With that distinction, ie operation vs assault, OK I concede the point. The Japanese were fairly efficient at putting troops ashore when there was little to no opposition. However, that can only be expected when the enemy is lax and unprepared. If the enemy has any time and resources to prepare, you are conducting an assault, and Japan was not prepared for that either with the equipment or the doctrine.

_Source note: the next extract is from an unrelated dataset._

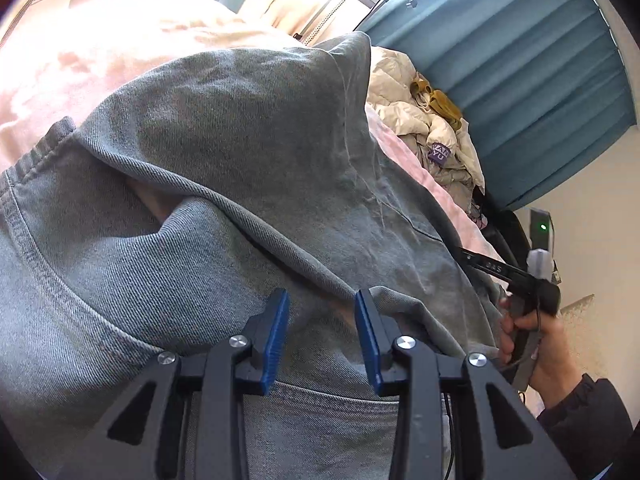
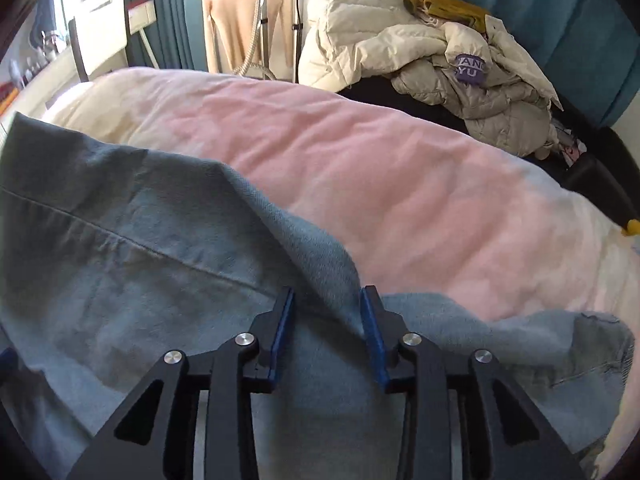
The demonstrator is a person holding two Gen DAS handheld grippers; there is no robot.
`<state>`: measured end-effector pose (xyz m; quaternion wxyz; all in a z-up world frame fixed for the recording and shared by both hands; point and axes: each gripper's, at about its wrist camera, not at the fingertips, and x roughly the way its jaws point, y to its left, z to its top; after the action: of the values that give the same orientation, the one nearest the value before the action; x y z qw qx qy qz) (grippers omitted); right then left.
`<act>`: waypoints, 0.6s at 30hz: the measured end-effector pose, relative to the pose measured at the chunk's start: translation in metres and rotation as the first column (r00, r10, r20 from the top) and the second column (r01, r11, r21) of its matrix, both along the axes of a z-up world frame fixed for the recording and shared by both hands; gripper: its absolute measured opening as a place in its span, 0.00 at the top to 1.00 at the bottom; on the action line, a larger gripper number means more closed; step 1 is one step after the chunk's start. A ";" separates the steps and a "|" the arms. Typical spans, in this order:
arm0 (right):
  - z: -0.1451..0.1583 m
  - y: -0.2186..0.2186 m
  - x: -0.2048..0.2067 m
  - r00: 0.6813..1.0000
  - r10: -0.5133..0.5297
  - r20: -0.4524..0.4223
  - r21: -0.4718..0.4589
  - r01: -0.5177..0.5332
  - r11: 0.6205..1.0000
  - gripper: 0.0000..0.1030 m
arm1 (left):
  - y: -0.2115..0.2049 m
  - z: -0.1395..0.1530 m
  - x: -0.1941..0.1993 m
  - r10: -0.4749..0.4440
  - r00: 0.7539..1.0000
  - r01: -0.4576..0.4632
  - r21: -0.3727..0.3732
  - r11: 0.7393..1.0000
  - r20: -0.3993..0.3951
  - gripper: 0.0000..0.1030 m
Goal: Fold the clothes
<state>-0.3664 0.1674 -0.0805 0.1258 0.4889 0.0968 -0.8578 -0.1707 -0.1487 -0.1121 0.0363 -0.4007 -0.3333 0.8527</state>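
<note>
Here, both tools sit low over a pair of faded grey-blue denim jeans spread across a pink fleece blanket.

The left gripper has its blue-padded jaws apart, with a raised ridge of denim running just ahead of them and slightly to the right; nothing is clamped. It probably hovers there because that fold edge is the easiest place to pinch.

The right gripper is also spread, a crest of cloth rising between its jaws without being squeezed.

Having two grips on the same garment would let it be lifted evenly and laid over itself.

Beyond the right gripper, well clear of the jeans, a crumpled cream padded jacket lies against a teal curtain.
</note>
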 end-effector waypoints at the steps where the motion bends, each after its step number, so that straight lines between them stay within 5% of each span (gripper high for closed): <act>1: 0.005 0.008 0.014 1.000 -0.014 -0.006 -0.054 0.014 0.998 0.62 | 0.000 0.000 0.000 -0.001 1.000 0.001 0.003 1.000 -0.002 0.67; 3: 0.013 0.024 0.046 0.999 -0.039 -0.014 -0.126 0.037 0.991 0.60 | -0.002 0.001 0.002 0.001 1.000 -0.001 0.013 1.000 -0.004 0.67; 12: 0.004 0.083 0.209 0.983 -0.185 0.020 -0.192 0.185 0.964 0.60 | -0.017 0.015 0.019 0.048 0.999 -0.047 0.046 0.998 -0.016 0.67; 18: 0.008 0.072 0.233 0.982 -0.187 0.019 -0.287 0.185 0.940 0.60 | -0.064 0.017 0.040 0.205 0.978 -0.206 0.162 0.965 0.027 0.67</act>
<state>-0.1337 0.2389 -0.0728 0.1136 0.4687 -0.0750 -0.8728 -0.1309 -0.2124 -0.0955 -0.0211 -0.3638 -0.4424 0.8194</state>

Not to beat a dead horse since your conceeding the point, [;)] but i just want to take a moment to restress because its so easy to take negative connotation from terms such as "lax and unprepared" i.e. "Oh that nation can only win when the opposition is negligable, hence they're nothing special". The whole gist of "Amphibious Operations" is indeed to land in an area where the enemy is not. That is 'the' most preferencial solution. The next best solution is ok, if the enemy is there, they should either be there in negligable or insufficient strength and/or be in an unprepared (i.e. unentrenched) situation. Anything outside of that description by it's very nature is then "Amphibious Assault" which is a whole different kettle of fish and one that most nations, primarily the UK as well as Japan (given the Galipoli experience in the former's case) felt was impractical.

I also wanted to stress the point because it highlights one of the greatest weakness in the GG Pacwar/UV/WitP structure. Whereas any kind of amphibious operation (on a medium to large scale) is considered by most historians to be the most complicated military operation of all, in the game system, they are a piece of cake. Even if the enemy is not there or there in negligable strength such as during the invasion of the Philippines, or the US invasion of Lunga, or Torch for that matter, the actual mechanics of putting a large military force ashore is very very complicated and easily prone to SNAFU. Thats why in RL you didn't see them being done left and right throughout the war and also why the bottleneck of Landing Craft was so important. In the game though....you can start the May42 scenerio as Allies, take a long gander at that beautifully empty and long exposed left flank of the SRA near Burma and within a few turns, load up a substantial sized LCU or LCU's in a few AK's and poof......you have an "Amphibious Operation" or in limited terms, even an "Amphibious Assault"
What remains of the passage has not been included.